What the task asks: Using the listing below, retype exactly the lines starting at the one with "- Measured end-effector" and ending at the one with "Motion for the", and include both.

++++ Recorded data

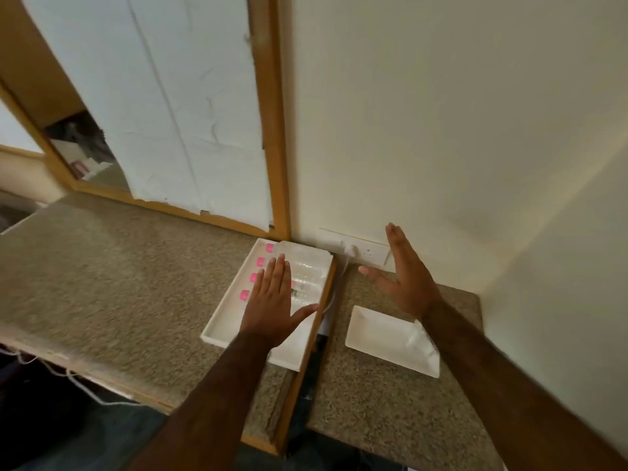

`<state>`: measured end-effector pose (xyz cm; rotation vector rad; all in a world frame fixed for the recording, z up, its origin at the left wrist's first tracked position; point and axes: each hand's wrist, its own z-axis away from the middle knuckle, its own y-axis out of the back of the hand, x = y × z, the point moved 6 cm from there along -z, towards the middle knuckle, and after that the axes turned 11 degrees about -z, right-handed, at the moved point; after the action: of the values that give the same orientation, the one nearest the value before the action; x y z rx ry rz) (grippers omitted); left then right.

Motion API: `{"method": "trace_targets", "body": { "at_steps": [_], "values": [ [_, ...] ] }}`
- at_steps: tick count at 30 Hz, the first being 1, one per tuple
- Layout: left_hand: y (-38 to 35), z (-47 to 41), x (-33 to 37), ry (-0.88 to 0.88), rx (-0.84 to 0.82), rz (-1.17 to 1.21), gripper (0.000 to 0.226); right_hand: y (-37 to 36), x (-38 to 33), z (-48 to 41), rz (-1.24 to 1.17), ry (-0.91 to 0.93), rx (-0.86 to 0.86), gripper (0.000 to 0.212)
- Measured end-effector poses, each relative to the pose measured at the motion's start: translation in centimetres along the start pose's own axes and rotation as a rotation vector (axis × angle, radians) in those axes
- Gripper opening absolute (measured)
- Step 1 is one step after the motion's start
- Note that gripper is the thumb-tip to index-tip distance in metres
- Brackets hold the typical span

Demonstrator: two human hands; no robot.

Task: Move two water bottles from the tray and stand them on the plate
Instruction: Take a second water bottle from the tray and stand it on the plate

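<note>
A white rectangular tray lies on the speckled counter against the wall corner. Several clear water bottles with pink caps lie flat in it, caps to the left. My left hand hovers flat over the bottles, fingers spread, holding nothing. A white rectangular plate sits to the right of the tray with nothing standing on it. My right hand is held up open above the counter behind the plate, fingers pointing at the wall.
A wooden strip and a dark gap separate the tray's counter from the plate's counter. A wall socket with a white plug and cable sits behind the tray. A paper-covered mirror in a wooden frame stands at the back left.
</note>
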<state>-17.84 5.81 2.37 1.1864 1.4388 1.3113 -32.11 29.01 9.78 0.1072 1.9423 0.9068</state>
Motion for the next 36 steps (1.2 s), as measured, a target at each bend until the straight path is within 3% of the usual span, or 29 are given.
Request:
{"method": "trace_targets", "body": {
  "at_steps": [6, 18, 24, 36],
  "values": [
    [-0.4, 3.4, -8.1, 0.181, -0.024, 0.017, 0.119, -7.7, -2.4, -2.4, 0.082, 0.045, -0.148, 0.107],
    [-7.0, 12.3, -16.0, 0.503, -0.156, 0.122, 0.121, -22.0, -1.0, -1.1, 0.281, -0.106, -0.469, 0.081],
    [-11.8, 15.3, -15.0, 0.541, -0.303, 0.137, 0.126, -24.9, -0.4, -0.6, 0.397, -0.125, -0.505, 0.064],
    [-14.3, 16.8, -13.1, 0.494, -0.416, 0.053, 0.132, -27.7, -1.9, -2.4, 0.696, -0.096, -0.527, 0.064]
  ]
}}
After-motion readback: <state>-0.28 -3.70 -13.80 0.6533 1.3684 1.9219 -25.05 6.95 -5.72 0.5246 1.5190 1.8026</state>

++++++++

Answer to the exercise:
- Measured end-effector poses, each relative to the pose measured at the motion's start: translation in centimetres along the start pose's own axes and rotation as a rotation vector (axis × angle, radians) in those axes
- Gripper opening absolute (measured)
- Step 1 is one step after the motion's start
- Note that gripper is the thumb-tip to index-tip distance in metres
- Brackets hold the typical span

Demonstrator: two human hands; no robot.

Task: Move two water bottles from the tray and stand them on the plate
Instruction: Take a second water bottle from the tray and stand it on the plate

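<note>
A white rectangular tray lies on the speckled counter against the wall corner. Several clear water bottles with pink caps lie flat in it, caps to the left. My left hand hovers flat over the bottles, fingers spread, holding nothing. A white rectangular plate sits to the right of the tray with nothing standing on it. My right hand is held up open above the counter behind the plate, fingers pointing at the wall.
A wooden strip and a dark gap separate the tray's counter from the plate's counter. A wall socket with a white plug and cable sits behind the tray. A paper-covered mirror in a wooden frame stands at the back left.
</note>
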<state>-17.84 5.81 2.37 1.1864 1.4388 1.3113 -32.11 29.01 9.78 0.1072 1.9423 0.9068</state>
Motion for the next 36 steps (1.2 s), as measured, a target at each bend until the straight path is within 3% of the usual span, or 29 are given.

The answer given is complete.